Nun brauchen wir nur noch kambodschanisches Geld. Also hin zum nächsten Geldautomaten. Da einige Ausgaben anstehen, wollen wir für etwa 400 Euro die entsprechende Menge Riel haben. Also tippen wir 2 Millionen ein. Die automatische Stimme dankt für die Richtigkeit aller Angaben und für unseren Besuch. Meine Visa-Karte kommt zurück. Geld kommt keins. Wir versuchen das Ganze noch einmal mit kleinerem Betrag. Nichts. Auch beim dritten Mal: nichts. Und nun? Niemand da, den man fragen könnte. Den richtigen Rat gab es dann im Internet: Ausländer bekommen an Geldautomaten in Kambodscha nur Dollar ausgezahlt (meine Güte, wenn die 2 Millionen ausgezahlt worden wären, dann wären wir jetzt verschuldete Millionäre). Mit den Dollar geht man dann in die nächste Bank und wechselt… Willkommen in Kambodscha.

Über die Städtchen Stung Treng und Kratie (wird Kratschiiii gesprochen) haben wir uns in die Hauptstadt gehangelt.

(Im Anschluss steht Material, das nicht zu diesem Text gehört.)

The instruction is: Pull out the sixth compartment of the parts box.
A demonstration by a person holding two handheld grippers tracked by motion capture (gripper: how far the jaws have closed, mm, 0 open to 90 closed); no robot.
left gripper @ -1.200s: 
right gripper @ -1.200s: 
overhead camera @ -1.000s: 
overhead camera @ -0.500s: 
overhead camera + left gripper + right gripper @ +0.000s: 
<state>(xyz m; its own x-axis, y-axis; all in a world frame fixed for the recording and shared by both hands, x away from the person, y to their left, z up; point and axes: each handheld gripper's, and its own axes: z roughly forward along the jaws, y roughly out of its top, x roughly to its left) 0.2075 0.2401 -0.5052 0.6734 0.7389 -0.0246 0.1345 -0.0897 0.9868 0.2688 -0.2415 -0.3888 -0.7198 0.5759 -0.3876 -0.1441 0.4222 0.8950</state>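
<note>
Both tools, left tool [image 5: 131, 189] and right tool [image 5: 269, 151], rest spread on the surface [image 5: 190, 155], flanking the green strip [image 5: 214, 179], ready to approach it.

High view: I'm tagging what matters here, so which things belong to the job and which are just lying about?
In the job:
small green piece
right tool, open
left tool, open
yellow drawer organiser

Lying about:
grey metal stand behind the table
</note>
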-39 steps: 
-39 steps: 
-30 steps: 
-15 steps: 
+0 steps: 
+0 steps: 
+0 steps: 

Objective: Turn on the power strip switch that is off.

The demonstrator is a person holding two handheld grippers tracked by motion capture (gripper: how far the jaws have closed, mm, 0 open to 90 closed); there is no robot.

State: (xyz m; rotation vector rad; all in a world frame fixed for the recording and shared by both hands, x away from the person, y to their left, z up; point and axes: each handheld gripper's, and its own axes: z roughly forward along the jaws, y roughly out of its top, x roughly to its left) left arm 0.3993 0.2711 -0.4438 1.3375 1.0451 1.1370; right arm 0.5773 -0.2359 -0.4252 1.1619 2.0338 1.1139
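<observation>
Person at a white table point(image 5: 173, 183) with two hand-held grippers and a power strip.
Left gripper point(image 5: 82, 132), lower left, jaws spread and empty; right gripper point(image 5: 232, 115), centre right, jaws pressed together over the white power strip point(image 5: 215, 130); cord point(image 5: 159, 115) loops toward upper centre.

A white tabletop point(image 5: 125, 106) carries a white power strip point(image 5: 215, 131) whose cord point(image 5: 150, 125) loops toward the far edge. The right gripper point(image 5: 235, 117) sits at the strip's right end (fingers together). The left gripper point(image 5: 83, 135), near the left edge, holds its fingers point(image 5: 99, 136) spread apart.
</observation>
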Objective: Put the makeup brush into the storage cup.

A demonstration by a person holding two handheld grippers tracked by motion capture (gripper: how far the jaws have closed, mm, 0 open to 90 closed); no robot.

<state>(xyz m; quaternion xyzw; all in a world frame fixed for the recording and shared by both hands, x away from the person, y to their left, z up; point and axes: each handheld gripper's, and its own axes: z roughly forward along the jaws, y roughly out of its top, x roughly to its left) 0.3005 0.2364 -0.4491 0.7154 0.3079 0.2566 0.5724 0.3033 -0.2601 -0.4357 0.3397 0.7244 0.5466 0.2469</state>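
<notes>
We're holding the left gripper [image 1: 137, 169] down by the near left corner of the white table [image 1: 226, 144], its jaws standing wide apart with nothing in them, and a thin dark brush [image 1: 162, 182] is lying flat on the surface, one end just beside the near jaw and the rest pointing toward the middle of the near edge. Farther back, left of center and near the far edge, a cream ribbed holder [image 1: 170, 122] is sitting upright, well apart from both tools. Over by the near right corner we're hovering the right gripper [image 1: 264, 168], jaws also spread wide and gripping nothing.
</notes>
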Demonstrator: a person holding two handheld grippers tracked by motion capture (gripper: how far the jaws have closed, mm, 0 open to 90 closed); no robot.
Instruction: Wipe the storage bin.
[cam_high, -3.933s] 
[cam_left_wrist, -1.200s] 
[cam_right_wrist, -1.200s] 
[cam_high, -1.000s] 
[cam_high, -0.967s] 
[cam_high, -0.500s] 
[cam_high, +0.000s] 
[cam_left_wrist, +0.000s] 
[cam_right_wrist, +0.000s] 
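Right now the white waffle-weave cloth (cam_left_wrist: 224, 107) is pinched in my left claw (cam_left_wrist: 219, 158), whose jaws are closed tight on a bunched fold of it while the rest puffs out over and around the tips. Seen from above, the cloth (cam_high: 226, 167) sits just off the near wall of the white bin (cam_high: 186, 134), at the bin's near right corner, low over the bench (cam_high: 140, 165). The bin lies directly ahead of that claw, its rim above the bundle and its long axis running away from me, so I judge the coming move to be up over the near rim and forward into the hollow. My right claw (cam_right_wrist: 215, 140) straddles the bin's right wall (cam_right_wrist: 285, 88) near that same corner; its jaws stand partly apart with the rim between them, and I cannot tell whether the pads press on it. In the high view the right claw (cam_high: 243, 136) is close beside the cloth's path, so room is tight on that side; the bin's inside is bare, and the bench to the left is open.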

Die Städtchen muss man nicht unbedingt gesehen haben. Spannend allerdings das Essen, dass an den Straßen angeboten wird: frittierte, handtellergroße Spinnen zum Beispiel. Oder Äffchen am Spieß, was wir aber auf gar keinen Fall fotografieren durften.

Phnom Penh
Fünf Tage Hauptstadtleben – das ist das Höchstmaß für Ruhe gewohnte Landmenschen wie uns. Königspalast, Silberpagode und Nationalmuseum zählen zu den Attraktionen (für Ausländer immer mit üppigem Eintrittspreis verbunden). Uns zieht es mehr in die kleinen Straßen und Gassen. Dort scheint die Zeit vor 100 Jahren stehen geblieben zu sein. Befestigte Straßen – gibt es nicht. Beleuchtung – gibt es nicht. Das Leben der Menschen findet tagsüber vor ihren winzigen Behausungen statt: Dort wird gekocht und gewaschen (und das Wasser auf die Straße gekippt). Alle Abwasser scheinen auf der Straße zu landen. Ratten huschen herum. Kinder werden entlaust. Die Menschen sind uns gegenüber freundlich. Wir dürfen auch in die Töpfe schauen: meist Hühnerfüße oder Gedärm.
Kinder toben und lachen in den gassen. Leere Plaste-Flaschen oder alte Schuhe werden zum Fußball. Die kleinen Kinder winken uns zu: Hello, hello rufen sie.
Hier gibt es sehr viele Kinder und wir fragen uns, wie die Großfamilien in ihren kargen Einzimmer-Behausungen zurecht kommen. Das Leben für die meisten Menschen hier scheint alles andere als einfach zu sein.